(YOUR INSTRUCTIONS): Go through the listing below and output it word for word.

(MATERIAL FOR THIS EXERCISE):
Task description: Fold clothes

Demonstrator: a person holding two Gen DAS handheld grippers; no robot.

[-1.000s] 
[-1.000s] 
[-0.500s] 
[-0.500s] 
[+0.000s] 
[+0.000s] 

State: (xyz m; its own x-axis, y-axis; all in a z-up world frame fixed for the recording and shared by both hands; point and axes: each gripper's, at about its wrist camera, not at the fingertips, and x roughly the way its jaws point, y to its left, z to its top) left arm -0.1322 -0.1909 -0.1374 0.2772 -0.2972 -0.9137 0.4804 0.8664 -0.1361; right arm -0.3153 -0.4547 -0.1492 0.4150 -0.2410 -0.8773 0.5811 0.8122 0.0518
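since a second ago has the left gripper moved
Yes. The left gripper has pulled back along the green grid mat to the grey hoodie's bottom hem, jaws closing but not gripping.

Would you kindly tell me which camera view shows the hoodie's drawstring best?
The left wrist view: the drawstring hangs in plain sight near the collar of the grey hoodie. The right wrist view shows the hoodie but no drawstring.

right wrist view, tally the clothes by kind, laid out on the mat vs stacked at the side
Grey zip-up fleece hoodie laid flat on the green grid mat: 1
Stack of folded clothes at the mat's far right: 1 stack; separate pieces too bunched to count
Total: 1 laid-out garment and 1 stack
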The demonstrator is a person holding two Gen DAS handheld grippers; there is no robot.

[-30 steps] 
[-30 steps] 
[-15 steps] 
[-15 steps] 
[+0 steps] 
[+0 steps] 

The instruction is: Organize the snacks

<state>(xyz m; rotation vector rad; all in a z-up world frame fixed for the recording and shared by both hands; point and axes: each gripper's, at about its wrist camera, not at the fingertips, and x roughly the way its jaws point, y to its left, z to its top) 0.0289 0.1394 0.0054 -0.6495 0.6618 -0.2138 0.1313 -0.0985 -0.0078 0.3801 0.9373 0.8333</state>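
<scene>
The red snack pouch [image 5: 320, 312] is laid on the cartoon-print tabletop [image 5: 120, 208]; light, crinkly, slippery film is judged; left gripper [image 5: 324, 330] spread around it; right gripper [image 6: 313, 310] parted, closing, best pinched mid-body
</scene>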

(RESPONSE BELOW):
Task description: Fold clothes

Demonstrator: a person holding two Gen DAS handheld grippers; no robot.

[-1.000s] 
[-1.000s] 
[-0.500s] 
[-0.500s] 
[+0.000s] 
[+0.000s] 

State: (xyz m; its own x-axis, y-axis; all in a z-up world frame fixed for the recording and shared by both hands; point and axes: each gripper's, at about its wrist camera, not at the fingertips, and x roughly the way its jaws point, y to its left, z to its top) left arm -0.1322 -0.1909 -0.1374 0.2772 -0.2972 -0.9137 0.4804 0.8664 -0.1361; right arm -0.3153 -0.4547 -0.1492 0.4150 -0.2410 -0.8773 0.5811 0.8122 0.0518
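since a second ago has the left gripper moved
Yes. The left gripper has pulled back along the green grid mat to the grey hoodie's bottom hem, jaws closing but not gripping.

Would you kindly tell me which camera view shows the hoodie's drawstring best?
The left wrist view: the drawstring hangs in plain sight near the collar of the grey hoodie. The right wrist view shows the hoodie but no drawstring.

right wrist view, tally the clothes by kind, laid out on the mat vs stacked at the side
Grey zip-up fleece hoodie laid flat on the green grid mat: 1
Stack of folded clothes at the mat's far right: 1 stack; separate pieces too bunched to count
Total: 1 laid-out garment and 1 stack
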The demonstrator is a person holding two Gen DAS handheld grippers; there is no robot.

[-30 steps] 
[-30 steps] 
[-15 steps] 
[-15 steps] 
[+0 steps] 
[+0 steps] 

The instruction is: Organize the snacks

<state>(xyz m; rotation vector rad; all in a z-up world frame fixed for the recording and shared by both hands; point and axes: each gripper's, at about its wrist camera, not at the fingertips, and x roughly the way its jaws point, y to its left, z to its top) 0.0289 0.1394 0.0054 -0.6495 0.6618 -0.2138 0.1313 -0.0985 -0.0078 0.3801 0.9373 0.8333</state>
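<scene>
The red snack pouch [image 5: 320, 312] is laid on the cartoon-print tabletop [image 5: 120, 208]; light, crinkly, slippery film is judged; left gripper [image 5: 324, 330] spread around it; right gripper [image 6: 313, 310] parted, closing, best pinched mid-body
</scene>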

The submitted response is complete.